**WHAT IS BEING ASKED:** The data should be printed again, exactly.

**STORED DATA:**

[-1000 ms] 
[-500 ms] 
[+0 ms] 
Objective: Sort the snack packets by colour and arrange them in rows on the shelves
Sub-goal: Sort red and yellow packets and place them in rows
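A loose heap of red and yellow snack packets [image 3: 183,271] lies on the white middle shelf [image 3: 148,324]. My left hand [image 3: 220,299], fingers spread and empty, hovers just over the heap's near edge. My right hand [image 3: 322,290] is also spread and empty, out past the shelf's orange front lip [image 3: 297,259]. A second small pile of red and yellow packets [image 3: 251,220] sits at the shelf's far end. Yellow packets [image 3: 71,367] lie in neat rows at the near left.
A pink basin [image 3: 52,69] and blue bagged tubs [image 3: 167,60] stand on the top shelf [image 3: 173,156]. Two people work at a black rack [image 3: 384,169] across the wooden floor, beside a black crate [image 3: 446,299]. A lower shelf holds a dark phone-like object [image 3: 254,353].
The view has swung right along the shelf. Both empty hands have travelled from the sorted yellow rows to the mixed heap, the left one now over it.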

**RESPONSE AREA:**
[-1000 ms] 
[-500 ms] 
[+0 ms] 
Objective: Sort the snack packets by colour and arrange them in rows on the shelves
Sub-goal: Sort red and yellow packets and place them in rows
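A loose heap of red and yellow snack packets [image 3: 183,271] lies on the white middle shelf [image 3: 148,324]. My left hand [image 3: 220,299], fingers spread and empty, hovers just over the heap's near edge. My right hand [image 3: 322,290] is also spread and empty, out past the shelf's orange front lip [image 3: 297,259]. A second small pile of red and yellow packets [image 3: 251,220] sits at the shelf's far end. Yellow packets [image 3: 71,367] lie in neat rows at the near left.
A pink basin [image 3: 52,69] and blue bagged tubs [image 3: 167,60] stand on the top shelf [image 3: 173,156]. Two people work at a black rack [image 3: 384,169] across the wooden floor, beside a black crate [image 3: 446,299]. A lower shelf holds a dark phone-like object [image 3: 254,353].
The view has swung right along the shelf. Both empty hands have travelled from the sorted yellow rows to the mixed heap, the left one now over it.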

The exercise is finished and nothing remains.